If all this seems a bit unclear, try reading William Blake’s poetry, (a well-known 18th century poet, living during the time of Lestat), where William Blake sought to revive the naturalistic features of the world in his very spiritual (not trademark) religious poetry. Unlike luminaries like St. Augustine that saw our base temptations as being intrinsically sinful, William Blake tried to make those things reconcilable. Ever since William Blake had the divine experience of seeing “angels bespangling the trees,” he saw, long before the Transcendentalists, the unity between the divine and nature. He wanted to show that human passion does not always mean vice, and that some of the greatest vices of humanity, actually coexisted in the supposed civilized, structured world of institutionalized religion. The strife that an artist, like Lestat, feels when confronting the orthodoxy of any structured world makes them view ethics in a much more nuanced way, and a not so clear-cut way. They don’t see the world of nature being perverse or profane, but instead exhume nature from the old orthodoxy where “nature” was always equated with what is considered base and irredeemably evil. Mary Shelley, a well-known nineteenth century writer (and husband to Percy Shelley) would later examine this same issue, as she shows that the thing that corrupts the monster is not nature, but the vice and avarice found within the world of structured human civilization that wishes to demonize and vilify anything that stands in stark opposition to the known world; the simulated world of human structure and social mores.
Both the characters of Gabrielle and Lestat will face this same important psychological battle, as this conflict between civilization and nature is a very pivotal feature of Anne Rice’s books. Then again, it really is just one strand of the various thematic vines that inhabit the wild, sub-textual jungle of Anne Rice’s The Vampire Lestat. Along with Queen of the Damned, it is a very rich, very complex novel, below the deceptively lucid, controlled environment of the narrative itself.
Do you have any thoughts on the above discussion, or the discussion questions posted right above this? Leave your comments below in the comment area! We’ll be discussing these question and more during our regularly scheduled live chat on July 20th, 2014. You may RSVP for this event at the Google Hangout-on-Air page for this event!
Other Important News:
The Vampire Lestat Contest-Resurrection of the musical’s “Fall from Grace,”-Creating the “Prince Lestat,” Musical!
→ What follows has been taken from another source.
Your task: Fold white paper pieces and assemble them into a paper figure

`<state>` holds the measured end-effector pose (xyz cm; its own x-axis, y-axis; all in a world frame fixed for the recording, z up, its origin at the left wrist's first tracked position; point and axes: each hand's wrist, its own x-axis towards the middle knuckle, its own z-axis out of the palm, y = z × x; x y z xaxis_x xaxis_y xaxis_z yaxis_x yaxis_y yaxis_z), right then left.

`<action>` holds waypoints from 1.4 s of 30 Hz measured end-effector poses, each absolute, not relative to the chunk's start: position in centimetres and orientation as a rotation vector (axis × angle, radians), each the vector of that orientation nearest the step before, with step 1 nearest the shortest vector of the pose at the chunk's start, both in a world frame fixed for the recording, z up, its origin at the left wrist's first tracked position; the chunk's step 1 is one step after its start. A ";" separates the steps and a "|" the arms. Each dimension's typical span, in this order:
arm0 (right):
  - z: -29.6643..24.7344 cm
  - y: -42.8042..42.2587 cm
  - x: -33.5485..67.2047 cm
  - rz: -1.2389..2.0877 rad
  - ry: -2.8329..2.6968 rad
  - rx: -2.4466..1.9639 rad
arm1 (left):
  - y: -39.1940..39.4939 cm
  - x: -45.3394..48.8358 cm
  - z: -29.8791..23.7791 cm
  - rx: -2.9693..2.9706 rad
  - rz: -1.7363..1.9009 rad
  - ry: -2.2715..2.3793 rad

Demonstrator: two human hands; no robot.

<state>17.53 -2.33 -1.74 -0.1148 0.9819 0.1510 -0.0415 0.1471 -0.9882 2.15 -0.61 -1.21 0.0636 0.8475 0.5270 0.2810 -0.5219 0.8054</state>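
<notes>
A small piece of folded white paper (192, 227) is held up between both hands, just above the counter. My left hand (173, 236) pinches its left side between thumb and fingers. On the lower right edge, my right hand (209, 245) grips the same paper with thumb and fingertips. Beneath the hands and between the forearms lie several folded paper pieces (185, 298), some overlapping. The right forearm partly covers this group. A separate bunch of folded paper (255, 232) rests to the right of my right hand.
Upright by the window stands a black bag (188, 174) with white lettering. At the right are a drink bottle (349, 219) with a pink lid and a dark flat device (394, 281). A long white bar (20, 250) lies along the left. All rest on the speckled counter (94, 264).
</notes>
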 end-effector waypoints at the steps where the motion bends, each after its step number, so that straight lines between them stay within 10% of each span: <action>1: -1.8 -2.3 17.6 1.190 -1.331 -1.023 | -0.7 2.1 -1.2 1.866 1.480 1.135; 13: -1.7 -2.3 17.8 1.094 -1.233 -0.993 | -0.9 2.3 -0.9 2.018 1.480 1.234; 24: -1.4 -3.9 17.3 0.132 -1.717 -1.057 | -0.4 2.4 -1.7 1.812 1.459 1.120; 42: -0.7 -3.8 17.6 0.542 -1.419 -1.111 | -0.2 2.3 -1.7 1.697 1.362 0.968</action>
Back in 2005 and 2006, Elton John and a team of very talented writers and musicians, created the ill-fated, underrated Lestat musical. Unfortunately, fans that were unable to attend have to rely on some illegal means to either get MP3 recordings of the songs, or to even watch amateurishly filmed videos of performances on Youtube.
To not only celebrated Lestat’s fated return in the form of a new Vampire Chronicles volume,we are going to have an extremely fun contest, which anyone can enter in three different ways.
Example of a track from the Lestat musical. Other tracks are available on Youtube. Just do a general search of “Lestat musical”
*Write a new song for a Prince Lestat musical, expressing the themes of the character of Lestat and the other vampires, which you feel could hypothetically prove important in Anne Rice’s upcoming book. Essentially, if Elton John sent you an email, asking you to help him write a song for a new Lestat musical (not that he has the time and energy, or you have the clout to be recieving this sort of mail), you must write a song then reflecting one of the many themes brought up in Anne Rice’s Vampire Chronicles, which may prove important in Prince Lestat. You may record yourself singing the song, or even creating instrutmentals for the song, which I will happily share with Anne Rice! But, I will stipulate that this will not help you win the contest.
To be fair to everyone entering this contest, I will be picking someone at random, without the use of Rafflecopter, but I can assure you that it will be completely random, and my subjectivity will not bear any weight on the selection of the winner. I don’t want to dissuade people from entering, daunted by the idea that the “only the best” will win.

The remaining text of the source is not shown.